En TikTok alone, el contenido del torneo superó 1,2 billones de visualizaciones y generó más de 22 millones de videos. Pero esos números cuentan apenas parte de la historia: la publicidad dejó de competir solo contra otras publicidades. Ahora disputa atención en un espacio compartido con streamers, creadores de contenido, inteligencia artificial y memes que nacen y mueren en horas.
Expertos de la industria publicitaria argentina —como Matías Lafalla (CCO de GUT Buenos Aires), Manolo Jofré (director de Estrategia de draftLine) y Ana Paula Pavese (CEO de OSA)— señalan que el Mundial consolidó algo inevitable: una idea cerrada ya no alcanza. Necesita ser lo suficientemente abierta como para adaptarse, expandirse y seguir siendo relevante días después de su estreno.

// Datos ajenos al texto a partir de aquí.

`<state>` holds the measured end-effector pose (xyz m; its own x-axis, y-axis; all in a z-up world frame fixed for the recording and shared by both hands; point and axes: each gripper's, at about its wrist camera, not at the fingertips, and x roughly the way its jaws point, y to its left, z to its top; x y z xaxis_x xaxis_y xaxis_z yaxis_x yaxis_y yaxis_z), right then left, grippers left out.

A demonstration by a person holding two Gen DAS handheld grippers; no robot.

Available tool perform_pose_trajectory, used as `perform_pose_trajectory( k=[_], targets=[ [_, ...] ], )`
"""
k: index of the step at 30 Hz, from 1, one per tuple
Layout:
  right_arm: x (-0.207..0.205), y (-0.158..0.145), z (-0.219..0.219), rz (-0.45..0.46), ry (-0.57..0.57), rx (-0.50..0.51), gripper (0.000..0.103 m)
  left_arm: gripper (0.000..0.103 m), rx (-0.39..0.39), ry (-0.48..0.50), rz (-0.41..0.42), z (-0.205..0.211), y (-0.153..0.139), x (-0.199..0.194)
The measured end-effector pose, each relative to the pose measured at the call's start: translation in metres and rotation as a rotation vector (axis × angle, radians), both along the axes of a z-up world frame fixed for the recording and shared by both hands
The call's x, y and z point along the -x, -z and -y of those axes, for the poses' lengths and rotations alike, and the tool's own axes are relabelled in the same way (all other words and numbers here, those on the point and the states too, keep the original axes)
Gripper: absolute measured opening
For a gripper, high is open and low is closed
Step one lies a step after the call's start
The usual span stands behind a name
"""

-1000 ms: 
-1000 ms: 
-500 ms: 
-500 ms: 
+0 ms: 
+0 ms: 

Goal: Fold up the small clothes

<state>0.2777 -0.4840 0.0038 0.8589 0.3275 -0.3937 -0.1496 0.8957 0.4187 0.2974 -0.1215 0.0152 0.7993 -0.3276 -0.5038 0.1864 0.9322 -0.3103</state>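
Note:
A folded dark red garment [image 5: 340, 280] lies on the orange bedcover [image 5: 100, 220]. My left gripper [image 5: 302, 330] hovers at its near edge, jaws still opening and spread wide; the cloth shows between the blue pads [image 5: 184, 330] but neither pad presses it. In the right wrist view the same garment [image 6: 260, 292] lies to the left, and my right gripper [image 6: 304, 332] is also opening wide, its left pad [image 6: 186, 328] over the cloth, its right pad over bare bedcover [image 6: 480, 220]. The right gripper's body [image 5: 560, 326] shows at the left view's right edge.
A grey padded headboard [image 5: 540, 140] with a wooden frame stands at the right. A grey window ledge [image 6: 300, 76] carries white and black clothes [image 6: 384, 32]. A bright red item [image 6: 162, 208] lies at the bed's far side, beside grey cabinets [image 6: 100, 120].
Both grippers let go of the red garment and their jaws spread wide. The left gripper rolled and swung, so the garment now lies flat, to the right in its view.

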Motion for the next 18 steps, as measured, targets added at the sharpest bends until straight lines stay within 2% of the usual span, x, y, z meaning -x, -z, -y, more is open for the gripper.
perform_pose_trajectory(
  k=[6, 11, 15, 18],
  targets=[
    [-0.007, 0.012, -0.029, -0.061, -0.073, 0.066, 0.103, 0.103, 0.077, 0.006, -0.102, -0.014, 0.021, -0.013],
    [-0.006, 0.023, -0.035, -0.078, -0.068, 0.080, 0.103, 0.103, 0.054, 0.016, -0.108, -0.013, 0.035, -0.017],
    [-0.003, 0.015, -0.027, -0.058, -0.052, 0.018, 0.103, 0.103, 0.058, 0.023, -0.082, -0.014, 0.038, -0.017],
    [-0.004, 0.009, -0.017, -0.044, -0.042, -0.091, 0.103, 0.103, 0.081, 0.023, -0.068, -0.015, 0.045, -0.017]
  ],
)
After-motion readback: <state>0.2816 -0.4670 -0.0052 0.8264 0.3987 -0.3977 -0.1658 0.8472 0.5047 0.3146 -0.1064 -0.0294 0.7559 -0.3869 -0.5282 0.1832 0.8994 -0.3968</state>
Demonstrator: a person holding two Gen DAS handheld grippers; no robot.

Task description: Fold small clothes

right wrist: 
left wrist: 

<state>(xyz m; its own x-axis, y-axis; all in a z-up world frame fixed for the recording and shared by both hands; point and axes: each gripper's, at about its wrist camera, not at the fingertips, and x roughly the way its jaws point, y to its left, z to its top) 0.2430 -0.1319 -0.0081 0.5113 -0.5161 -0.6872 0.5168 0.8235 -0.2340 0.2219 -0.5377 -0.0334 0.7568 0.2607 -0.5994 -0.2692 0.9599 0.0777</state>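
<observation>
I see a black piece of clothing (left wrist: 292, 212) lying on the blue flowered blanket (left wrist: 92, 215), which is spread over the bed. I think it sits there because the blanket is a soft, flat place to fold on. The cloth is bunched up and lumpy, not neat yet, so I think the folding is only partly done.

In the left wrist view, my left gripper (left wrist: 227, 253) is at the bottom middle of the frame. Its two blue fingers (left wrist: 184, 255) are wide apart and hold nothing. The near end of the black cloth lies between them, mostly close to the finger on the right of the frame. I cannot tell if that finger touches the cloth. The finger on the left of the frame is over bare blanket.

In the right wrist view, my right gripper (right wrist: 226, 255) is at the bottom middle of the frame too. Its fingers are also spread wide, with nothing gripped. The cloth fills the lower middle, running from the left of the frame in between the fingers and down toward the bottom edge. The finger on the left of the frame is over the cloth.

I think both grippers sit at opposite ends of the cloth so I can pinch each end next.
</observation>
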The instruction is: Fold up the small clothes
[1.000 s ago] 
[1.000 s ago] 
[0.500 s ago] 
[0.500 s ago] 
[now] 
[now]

El cambio transformó hasta cómo trabajan las agencias. Los equipos creativos ahora están juntos con estrategia, datos, medios y creadores desde el principio. La planificación sigue siendo importante, pero convive con la necesidad de leer lo que pasa en tiempo real y reaccionar rápido. El estreno ya no es el punto de llegada: es apenas una puerta hacia una conversación que sigue evolucionando con la audiencia.